#### Problem description:
Sift the material for lines containing "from", and return them.

#### Exercise data:
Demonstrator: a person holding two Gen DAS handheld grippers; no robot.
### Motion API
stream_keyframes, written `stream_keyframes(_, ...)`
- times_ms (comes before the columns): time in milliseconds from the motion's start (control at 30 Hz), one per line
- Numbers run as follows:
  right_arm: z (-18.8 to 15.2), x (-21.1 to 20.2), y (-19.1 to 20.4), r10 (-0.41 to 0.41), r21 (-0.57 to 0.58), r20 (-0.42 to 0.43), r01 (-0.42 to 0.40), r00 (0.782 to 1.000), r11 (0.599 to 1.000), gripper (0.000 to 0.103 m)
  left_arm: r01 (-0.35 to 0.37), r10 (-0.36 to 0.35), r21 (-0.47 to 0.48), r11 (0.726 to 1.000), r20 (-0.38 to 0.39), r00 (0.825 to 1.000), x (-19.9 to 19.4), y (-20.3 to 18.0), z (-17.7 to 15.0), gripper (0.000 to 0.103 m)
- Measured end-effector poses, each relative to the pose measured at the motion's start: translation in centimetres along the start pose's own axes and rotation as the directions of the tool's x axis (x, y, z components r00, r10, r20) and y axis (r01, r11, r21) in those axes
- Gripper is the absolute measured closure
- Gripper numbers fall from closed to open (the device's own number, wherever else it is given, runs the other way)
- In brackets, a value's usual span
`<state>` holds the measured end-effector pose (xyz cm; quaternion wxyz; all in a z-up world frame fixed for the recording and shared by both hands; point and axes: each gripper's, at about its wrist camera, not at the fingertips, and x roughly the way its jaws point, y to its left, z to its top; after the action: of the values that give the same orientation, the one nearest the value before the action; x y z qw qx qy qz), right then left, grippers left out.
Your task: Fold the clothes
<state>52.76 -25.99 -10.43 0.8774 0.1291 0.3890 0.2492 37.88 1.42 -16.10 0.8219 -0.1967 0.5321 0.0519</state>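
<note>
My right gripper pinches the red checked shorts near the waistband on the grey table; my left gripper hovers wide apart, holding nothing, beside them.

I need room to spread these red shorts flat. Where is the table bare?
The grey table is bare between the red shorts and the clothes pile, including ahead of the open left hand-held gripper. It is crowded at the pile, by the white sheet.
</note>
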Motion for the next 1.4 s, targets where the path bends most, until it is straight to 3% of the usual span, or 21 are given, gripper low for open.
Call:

#### The completed task:
- times_ms (comes before the columns): time in milliseconds from the motion's start (control at 30 Hz), one per line
- Gripper numbers fall from closed to open (the device's own number, wherever else it is given, runs the other way)

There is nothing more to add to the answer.